The output should be all lines of the entries below in which the word "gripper" occurs.

:: Entries shown ::
+++++
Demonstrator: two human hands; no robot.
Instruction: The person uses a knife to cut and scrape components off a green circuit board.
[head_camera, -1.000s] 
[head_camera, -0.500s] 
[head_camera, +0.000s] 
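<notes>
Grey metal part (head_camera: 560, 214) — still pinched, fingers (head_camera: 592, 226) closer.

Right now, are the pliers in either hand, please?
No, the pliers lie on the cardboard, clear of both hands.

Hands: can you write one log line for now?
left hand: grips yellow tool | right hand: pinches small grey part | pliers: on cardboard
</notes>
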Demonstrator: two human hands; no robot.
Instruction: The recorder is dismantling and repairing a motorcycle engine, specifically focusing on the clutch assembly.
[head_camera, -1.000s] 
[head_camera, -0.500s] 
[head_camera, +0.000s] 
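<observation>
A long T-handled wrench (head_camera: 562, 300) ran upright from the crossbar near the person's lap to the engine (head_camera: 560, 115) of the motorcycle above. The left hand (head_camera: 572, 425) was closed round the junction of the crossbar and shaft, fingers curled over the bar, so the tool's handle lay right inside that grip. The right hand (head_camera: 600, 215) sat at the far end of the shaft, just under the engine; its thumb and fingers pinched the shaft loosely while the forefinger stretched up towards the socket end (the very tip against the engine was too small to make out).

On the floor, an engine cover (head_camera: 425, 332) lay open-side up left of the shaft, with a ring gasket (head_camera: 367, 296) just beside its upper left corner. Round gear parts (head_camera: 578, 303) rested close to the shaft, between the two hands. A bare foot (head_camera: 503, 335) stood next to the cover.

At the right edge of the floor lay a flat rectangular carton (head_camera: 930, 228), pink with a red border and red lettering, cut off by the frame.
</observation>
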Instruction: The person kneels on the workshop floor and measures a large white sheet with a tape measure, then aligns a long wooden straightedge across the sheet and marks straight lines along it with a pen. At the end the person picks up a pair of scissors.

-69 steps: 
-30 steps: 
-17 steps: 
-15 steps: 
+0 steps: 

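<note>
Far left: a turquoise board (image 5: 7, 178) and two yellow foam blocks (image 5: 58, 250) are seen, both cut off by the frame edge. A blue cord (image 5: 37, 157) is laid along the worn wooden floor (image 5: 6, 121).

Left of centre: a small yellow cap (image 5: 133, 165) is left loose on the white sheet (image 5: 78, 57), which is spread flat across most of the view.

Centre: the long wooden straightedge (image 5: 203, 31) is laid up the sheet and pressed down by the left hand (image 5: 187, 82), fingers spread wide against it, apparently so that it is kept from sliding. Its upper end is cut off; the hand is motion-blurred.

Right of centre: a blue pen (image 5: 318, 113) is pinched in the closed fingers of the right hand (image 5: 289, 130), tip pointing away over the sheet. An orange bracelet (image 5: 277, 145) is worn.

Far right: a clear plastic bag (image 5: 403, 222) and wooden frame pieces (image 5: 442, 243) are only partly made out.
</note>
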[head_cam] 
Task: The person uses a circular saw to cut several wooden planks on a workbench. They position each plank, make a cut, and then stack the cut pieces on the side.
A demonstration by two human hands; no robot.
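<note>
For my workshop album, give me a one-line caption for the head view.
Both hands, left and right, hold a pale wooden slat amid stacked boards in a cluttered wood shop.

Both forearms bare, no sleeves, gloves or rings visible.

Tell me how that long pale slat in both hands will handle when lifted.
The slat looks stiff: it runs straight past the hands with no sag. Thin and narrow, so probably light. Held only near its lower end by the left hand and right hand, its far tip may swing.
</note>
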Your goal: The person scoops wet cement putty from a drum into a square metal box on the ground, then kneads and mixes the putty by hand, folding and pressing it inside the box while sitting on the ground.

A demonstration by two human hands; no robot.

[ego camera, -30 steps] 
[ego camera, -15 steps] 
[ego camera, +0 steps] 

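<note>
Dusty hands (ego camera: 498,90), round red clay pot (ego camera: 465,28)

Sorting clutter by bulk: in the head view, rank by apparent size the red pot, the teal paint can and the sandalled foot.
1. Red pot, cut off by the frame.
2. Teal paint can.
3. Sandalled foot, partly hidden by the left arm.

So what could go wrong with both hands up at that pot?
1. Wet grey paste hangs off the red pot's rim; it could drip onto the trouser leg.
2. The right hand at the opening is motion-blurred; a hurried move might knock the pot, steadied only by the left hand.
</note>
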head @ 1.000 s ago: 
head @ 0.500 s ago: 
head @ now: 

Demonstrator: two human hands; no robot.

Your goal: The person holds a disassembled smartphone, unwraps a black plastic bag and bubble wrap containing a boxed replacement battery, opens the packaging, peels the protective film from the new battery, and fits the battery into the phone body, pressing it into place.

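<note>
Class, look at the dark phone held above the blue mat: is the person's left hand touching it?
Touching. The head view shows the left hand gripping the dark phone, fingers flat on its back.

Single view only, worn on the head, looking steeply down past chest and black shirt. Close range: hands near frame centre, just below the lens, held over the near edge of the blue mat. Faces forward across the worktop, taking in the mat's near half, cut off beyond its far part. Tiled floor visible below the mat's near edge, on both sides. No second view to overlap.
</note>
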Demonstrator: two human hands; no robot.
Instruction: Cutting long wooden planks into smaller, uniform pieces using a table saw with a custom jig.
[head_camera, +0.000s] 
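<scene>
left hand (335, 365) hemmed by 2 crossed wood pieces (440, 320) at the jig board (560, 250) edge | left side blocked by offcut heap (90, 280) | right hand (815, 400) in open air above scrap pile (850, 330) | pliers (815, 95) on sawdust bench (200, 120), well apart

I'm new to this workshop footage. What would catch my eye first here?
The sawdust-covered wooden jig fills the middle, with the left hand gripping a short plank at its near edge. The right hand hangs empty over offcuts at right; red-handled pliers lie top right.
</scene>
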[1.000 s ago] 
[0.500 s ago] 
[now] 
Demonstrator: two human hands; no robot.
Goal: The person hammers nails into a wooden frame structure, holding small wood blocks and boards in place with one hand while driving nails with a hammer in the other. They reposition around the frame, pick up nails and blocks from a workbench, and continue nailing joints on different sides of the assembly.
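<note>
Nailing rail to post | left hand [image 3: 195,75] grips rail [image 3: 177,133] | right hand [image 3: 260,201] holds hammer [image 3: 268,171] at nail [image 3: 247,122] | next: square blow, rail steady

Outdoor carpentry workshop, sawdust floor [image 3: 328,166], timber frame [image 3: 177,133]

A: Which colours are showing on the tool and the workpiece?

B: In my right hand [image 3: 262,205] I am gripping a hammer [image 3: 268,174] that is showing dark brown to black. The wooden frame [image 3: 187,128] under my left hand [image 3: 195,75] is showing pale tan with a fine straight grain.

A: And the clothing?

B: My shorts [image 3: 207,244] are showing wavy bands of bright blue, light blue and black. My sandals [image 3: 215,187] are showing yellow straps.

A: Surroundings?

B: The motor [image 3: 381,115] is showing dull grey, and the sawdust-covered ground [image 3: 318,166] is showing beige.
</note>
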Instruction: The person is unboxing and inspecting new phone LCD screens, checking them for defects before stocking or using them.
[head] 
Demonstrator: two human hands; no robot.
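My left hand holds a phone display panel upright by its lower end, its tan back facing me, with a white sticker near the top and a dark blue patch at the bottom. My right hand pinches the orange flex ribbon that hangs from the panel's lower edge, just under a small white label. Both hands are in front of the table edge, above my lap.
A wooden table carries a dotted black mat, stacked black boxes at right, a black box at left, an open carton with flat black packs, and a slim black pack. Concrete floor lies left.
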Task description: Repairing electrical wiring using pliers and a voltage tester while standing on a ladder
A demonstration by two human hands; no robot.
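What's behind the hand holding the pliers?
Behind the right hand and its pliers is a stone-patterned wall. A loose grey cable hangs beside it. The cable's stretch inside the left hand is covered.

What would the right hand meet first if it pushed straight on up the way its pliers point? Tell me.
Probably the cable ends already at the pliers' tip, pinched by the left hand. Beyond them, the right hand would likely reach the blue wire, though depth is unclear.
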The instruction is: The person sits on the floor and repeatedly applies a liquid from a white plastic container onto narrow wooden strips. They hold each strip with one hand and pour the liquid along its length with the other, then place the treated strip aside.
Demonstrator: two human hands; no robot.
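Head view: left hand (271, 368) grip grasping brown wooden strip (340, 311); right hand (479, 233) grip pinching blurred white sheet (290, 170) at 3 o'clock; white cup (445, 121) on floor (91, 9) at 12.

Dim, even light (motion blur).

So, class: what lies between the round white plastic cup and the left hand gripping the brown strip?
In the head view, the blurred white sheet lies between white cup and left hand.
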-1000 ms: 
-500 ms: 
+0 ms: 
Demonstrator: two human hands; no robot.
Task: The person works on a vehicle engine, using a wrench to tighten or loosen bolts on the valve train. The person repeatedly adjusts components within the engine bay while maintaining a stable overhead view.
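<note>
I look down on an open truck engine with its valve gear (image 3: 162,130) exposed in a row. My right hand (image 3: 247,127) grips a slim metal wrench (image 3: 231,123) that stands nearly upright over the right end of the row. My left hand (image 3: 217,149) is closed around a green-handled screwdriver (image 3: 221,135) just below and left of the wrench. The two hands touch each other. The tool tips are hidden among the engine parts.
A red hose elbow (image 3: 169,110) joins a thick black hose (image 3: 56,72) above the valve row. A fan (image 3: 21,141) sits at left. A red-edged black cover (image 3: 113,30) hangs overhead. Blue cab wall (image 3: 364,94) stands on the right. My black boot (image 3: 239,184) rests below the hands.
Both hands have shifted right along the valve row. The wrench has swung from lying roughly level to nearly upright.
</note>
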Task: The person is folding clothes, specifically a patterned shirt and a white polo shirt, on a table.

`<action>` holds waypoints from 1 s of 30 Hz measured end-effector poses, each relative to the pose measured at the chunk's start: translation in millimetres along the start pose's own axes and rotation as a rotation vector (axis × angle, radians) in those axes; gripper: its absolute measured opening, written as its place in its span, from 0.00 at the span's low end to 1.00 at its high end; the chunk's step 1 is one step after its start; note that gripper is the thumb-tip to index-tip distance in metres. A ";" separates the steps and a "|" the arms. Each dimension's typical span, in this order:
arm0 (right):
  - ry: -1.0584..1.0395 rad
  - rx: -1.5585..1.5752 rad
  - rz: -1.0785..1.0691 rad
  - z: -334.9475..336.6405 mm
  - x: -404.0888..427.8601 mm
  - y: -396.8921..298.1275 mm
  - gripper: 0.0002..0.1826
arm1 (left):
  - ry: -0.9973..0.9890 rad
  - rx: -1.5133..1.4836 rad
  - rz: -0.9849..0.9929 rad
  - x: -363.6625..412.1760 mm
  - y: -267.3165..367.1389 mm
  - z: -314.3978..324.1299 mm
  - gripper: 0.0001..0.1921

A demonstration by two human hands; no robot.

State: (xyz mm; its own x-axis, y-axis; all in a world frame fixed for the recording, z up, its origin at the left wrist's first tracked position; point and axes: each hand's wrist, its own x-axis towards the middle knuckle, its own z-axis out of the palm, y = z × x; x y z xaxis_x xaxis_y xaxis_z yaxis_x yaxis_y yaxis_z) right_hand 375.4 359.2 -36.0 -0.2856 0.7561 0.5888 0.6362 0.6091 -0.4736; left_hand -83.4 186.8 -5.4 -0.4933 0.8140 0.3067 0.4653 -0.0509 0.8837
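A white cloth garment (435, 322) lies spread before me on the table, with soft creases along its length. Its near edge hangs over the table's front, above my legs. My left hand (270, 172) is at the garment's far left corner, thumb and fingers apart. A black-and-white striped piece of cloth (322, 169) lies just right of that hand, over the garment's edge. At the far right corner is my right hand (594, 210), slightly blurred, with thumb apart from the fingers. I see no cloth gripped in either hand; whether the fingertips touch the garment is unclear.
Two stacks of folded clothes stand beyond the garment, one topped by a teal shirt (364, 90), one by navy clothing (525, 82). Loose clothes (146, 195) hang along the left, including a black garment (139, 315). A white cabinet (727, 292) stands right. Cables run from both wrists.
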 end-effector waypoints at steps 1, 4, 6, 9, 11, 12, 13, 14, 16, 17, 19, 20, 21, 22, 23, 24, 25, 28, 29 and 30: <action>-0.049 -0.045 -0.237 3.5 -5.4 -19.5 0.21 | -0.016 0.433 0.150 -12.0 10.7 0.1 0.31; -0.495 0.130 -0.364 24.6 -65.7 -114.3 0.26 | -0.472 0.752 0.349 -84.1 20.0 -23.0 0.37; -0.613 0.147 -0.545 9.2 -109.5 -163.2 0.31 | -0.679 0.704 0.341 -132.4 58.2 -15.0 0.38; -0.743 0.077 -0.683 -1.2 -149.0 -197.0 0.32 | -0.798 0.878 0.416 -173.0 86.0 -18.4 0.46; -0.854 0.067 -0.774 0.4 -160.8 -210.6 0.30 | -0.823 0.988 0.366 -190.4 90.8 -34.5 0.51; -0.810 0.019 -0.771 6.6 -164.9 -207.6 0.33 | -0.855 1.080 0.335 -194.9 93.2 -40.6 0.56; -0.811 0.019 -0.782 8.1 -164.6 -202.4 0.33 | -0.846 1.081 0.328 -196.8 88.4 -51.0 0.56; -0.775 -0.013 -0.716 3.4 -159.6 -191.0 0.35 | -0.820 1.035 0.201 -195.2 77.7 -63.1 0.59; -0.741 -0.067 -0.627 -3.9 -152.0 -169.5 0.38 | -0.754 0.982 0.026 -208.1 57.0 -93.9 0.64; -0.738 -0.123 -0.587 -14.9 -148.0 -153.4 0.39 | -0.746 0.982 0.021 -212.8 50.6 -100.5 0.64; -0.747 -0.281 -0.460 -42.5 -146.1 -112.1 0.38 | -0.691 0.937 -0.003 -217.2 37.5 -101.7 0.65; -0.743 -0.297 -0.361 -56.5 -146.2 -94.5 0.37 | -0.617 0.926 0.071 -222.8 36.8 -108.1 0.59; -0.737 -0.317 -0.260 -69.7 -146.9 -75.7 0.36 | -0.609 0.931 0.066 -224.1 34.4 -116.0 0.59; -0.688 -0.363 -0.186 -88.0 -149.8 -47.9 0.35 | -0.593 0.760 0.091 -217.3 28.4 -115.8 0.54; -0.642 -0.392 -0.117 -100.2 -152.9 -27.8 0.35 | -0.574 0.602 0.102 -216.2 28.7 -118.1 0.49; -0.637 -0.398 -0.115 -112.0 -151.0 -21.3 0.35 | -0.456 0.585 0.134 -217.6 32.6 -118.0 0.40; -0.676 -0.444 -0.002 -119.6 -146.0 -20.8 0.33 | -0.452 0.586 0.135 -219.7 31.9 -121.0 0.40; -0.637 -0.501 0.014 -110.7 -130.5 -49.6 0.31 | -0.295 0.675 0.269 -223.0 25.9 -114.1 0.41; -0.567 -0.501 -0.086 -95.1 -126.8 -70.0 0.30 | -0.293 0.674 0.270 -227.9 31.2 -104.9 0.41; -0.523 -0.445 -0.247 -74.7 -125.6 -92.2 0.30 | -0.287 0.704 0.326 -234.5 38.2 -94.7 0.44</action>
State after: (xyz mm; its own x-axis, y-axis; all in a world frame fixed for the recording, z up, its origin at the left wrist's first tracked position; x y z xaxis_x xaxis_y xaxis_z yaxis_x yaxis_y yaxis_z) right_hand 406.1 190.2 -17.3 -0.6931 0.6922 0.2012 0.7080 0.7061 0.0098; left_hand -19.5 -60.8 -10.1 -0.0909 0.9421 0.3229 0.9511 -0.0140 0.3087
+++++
:: Reply to the exercise ::
`<action>` holds waypoints from 1 s of 30 Hz measured end-effector poses, each relative to the pose measured at the chunk's start: translation in millimetres along the start pose's own axes and rotation as a rotation vector (axis × angle, radians) in those axes; gripper: its absolute measured opening, written as its place in its span, from 0.00 at the span's low end to 1.00 at its high end; the chunk's step 1 is one step after its start; note that gripper is the thumb-tip to index-tip distance in metres. A ";" separates the steps and a "|" the arms. Each dimension's typical span, in this order:
  - gripper: 0.0002..0.1826
  - gripper: 0.0001..0.1921

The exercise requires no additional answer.